Personal information
- Full name: Romà Solà Brunet
- Birth name: Romà Solà i Brunet
- Date of birth: 27 November 1886
- Place of birth: Barcelona, Spain
- Date of death: 1 March 1927 (aged 40)
- Place of death: Barcelona, Spain
- Position(s): Goalkeeper

Senior career*
- Years: Team / Apps / (Gls)
- 1904–1905: Espanyol
- 1905–1912: FC Barcelona
- 1912–1913: Casual

International career
- 1909: Catalonia / 1 / (0)

= Romà Solà =

Spanish footballer (1886–1927)

Romà Solà Brunet (27 November 1886 – 1 March 1927) was a Spanish footballer who played as a goalkeeper for Espanyol and FC Barcelona.

==Club career==
Born in Barcelona on 27 November 1886, Solà began his football career at his hometown club Espanyol in 1904, the season in which the club's goal was defended by 4 different goalkeepers without any of them showing superiority over the others, and likewise, Solà only played a single Catalan championship match for the club.

Solà joined Espanyol's rival Barcelona the following year, remaining there for seven years, from 1905 to 1912, playing a total of 35 official matches.

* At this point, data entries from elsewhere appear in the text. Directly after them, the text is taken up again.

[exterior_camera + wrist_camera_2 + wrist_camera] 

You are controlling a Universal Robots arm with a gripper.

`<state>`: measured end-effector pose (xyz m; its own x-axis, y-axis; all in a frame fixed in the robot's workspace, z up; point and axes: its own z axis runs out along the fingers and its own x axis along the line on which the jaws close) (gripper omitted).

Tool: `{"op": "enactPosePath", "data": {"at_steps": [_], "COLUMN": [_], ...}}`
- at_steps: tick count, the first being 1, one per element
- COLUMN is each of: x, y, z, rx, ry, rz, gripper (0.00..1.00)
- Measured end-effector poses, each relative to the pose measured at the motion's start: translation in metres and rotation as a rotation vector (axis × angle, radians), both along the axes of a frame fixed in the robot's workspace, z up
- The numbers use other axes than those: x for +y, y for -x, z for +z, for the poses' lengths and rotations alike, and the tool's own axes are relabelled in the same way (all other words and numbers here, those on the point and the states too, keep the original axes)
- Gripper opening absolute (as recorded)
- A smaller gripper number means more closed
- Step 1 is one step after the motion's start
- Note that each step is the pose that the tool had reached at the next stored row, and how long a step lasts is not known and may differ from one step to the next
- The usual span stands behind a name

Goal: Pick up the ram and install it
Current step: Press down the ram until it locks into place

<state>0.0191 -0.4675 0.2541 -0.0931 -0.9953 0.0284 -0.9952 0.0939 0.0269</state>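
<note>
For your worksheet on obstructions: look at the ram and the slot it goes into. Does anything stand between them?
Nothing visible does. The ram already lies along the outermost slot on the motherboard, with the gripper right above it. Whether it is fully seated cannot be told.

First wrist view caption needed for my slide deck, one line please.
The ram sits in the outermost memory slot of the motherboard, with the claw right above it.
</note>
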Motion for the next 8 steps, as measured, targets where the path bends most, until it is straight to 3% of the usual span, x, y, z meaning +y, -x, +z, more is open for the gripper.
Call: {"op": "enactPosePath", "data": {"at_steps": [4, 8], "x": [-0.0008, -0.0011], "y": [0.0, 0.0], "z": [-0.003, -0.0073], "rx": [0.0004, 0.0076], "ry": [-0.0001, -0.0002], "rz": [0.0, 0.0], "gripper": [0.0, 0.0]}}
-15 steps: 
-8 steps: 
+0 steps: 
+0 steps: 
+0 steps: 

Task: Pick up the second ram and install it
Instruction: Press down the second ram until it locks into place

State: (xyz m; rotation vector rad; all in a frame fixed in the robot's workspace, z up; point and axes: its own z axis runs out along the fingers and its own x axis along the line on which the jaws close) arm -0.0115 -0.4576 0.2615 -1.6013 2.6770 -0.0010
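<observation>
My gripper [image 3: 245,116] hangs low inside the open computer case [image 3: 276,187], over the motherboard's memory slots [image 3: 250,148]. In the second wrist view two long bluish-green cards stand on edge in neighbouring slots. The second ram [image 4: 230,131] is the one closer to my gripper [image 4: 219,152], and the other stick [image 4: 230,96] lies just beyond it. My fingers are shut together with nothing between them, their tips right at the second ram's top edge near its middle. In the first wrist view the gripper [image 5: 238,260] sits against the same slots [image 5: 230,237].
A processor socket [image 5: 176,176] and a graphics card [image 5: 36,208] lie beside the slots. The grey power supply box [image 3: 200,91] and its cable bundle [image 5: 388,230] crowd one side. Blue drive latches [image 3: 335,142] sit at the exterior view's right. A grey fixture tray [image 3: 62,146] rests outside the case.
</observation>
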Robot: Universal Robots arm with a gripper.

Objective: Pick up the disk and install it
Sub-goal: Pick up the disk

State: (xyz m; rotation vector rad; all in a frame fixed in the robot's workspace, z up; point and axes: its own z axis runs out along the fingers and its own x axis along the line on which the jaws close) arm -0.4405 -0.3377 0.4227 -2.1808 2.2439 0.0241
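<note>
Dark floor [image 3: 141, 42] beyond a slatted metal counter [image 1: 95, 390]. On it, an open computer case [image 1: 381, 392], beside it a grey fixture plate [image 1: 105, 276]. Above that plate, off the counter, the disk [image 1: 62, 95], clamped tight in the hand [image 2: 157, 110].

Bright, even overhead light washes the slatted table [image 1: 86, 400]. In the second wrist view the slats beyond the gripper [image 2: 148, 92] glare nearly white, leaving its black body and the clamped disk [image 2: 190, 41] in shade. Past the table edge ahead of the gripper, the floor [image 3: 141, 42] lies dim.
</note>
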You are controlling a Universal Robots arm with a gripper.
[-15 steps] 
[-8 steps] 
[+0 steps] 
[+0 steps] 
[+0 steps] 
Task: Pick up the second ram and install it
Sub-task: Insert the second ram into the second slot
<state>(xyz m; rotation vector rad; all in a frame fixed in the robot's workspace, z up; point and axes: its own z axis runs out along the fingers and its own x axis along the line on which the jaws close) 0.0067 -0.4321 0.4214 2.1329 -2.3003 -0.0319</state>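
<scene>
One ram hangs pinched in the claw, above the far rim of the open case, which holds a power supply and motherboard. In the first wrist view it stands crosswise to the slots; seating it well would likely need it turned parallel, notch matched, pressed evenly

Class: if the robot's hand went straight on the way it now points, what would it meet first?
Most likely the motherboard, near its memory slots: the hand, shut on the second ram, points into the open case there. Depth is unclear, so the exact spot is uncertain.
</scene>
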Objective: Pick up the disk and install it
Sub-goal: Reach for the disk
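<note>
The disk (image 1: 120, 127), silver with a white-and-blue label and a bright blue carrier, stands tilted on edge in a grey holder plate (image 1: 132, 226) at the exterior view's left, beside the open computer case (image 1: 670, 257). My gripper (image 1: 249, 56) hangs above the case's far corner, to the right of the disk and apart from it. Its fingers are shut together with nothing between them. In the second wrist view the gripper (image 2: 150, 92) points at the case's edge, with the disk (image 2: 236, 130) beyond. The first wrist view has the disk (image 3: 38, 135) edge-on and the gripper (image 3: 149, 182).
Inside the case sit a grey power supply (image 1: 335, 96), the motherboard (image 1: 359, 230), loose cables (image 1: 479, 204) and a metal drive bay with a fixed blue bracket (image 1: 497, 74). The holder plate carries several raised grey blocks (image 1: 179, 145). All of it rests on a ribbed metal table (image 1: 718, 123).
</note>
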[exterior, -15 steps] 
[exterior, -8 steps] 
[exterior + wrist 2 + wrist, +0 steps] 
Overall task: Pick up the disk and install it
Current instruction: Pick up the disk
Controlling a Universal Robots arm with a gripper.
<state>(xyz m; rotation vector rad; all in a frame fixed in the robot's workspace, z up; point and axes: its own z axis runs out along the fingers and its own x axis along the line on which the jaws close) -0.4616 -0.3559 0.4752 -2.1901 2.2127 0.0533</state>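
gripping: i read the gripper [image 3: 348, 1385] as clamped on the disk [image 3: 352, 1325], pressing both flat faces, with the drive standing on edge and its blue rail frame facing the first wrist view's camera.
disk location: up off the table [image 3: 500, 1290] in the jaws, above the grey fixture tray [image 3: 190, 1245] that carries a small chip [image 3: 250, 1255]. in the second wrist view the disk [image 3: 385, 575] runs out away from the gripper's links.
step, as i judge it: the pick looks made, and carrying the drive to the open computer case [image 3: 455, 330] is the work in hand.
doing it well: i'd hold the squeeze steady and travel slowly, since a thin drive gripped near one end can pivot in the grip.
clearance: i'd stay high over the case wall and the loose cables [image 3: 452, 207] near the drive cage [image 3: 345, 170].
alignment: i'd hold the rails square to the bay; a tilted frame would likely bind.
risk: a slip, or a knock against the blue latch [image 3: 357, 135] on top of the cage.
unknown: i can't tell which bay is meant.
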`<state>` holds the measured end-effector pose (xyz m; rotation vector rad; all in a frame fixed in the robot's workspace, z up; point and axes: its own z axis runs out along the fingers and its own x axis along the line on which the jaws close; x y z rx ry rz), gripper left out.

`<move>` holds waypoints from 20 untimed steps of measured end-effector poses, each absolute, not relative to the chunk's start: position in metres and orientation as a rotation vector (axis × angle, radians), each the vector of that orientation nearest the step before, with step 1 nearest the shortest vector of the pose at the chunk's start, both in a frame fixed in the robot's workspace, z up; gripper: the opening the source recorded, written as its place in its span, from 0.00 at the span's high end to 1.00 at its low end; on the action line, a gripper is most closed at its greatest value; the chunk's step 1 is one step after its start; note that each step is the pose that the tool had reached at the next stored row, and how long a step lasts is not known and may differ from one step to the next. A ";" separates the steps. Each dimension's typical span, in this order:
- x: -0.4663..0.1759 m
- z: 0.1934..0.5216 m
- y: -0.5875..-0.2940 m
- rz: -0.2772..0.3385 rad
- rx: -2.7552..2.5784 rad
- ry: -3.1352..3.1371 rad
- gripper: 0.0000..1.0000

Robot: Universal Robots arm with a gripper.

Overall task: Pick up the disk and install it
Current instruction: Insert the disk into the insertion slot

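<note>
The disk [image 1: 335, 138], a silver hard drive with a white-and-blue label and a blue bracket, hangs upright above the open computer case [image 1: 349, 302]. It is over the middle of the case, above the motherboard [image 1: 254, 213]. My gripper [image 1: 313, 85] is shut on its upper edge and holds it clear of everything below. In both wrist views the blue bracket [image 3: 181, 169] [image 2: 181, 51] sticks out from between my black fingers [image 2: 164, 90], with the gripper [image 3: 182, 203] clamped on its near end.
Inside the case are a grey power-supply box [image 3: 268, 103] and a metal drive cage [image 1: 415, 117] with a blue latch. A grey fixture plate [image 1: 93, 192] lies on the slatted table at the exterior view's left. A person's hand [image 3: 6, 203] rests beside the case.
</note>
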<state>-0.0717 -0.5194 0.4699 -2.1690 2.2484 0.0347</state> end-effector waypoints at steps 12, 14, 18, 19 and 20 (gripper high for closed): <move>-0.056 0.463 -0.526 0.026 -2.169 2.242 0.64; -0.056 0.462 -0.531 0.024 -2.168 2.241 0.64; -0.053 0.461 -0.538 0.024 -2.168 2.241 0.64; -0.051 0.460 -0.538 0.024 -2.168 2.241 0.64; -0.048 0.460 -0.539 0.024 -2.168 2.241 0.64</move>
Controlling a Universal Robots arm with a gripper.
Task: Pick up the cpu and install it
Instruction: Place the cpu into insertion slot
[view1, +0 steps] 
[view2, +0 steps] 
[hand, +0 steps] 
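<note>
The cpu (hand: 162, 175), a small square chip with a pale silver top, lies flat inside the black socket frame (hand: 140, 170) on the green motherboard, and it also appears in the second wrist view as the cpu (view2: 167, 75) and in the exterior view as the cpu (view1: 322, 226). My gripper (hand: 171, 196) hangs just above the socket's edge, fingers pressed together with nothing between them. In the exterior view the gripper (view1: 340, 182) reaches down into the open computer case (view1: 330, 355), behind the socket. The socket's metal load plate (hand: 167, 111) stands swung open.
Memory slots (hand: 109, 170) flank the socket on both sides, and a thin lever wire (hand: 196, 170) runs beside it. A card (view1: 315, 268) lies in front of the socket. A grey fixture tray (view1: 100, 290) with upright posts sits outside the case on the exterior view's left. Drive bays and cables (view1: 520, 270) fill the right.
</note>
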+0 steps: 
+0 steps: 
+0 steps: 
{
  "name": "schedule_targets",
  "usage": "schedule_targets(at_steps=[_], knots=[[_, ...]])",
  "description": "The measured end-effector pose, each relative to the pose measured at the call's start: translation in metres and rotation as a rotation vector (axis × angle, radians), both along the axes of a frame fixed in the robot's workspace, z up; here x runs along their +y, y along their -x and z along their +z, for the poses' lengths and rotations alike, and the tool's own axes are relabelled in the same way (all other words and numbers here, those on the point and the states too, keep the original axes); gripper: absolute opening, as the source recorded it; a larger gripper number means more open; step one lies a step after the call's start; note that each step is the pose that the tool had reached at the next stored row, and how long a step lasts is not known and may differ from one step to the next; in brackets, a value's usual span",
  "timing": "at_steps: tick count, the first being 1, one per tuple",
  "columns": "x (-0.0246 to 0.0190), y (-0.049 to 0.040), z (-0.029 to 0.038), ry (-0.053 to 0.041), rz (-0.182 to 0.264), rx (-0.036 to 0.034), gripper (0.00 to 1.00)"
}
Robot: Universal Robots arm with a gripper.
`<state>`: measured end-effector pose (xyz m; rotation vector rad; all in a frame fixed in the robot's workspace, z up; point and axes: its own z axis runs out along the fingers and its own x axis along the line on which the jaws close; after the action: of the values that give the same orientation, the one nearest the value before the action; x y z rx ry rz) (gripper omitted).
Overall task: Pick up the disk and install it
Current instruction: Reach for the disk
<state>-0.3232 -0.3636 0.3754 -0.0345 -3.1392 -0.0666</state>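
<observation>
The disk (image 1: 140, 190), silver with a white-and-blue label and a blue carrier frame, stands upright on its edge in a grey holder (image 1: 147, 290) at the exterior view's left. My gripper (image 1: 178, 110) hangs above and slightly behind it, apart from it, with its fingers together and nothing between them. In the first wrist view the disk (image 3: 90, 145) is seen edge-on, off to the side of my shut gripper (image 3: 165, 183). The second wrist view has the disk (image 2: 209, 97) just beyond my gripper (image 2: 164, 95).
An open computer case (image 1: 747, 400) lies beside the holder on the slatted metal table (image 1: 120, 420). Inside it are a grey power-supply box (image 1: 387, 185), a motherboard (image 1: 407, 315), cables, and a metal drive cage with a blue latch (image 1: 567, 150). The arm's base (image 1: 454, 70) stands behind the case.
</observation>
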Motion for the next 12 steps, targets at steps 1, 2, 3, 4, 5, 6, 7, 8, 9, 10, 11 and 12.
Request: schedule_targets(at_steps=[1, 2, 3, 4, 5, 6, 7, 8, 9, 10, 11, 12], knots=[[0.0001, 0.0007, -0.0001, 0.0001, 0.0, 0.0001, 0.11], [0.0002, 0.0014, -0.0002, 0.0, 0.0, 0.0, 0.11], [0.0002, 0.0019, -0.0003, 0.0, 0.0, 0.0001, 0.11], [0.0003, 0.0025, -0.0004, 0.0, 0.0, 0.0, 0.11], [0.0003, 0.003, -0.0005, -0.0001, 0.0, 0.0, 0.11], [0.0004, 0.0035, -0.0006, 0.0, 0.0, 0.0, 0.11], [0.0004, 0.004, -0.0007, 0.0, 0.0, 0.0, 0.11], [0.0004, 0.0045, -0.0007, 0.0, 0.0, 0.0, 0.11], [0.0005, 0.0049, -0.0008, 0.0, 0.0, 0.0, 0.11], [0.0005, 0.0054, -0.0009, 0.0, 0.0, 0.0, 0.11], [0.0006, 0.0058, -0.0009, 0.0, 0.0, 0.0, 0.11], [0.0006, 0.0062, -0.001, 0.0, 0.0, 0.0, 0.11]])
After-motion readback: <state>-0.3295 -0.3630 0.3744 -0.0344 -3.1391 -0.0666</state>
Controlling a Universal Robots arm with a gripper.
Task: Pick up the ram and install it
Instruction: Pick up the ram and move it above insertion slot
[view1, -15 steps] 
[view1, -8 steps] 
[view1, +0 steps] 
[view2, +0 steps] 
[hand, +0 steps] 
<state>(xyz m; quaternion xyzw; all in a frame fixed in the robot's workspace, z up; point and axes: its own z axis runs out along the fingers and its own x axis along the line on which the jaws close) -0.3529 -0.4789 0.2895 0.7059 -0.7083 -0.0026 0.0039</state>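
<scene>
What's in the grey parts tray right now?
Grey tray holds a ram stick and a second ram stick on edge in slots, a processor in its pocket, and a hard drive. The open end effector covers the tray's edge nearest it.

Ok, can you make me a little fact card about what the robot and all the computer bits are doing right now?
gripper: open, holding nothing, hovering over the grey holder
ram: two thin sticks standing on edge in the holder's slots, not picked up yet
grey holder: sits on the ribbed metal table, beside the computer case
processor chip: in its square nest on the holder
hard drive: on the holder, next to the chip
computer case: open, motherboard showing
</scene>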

He was an integral piece in Barcelona's first great team in the early 1910s, which had the likes of the Wallace brothers (Charles and Percy), Paco Bru, Alfredo Massana, and Manuel Amechazurra, with whom he won a three-peat of Catalan championships between 1909 and 1911, along with back-to-back Pyrenees Cups in 1910 and 1911, and the Copa del Rey in 1910 (FEF), starting in the latter final, which ended in a 3–2 win over Español de Madrid. He also started in the final of the 1910 Pyrenees Cup, which ended in a 2–1 win over Real Sociedad 2–1, thus contributing in the club's first piece of international silverware.

In October 1911, Barça president Joan Gamper expelled several "rebel" players from the club following a controversy with brown amateurism, and this group of dissident players from Barça, which was made up of the likes of Solà, Bru, José Quirante, the Wallace brothers, and the Comamala brothers (Carles and Arsenio), decided to found Casual SC in 1912.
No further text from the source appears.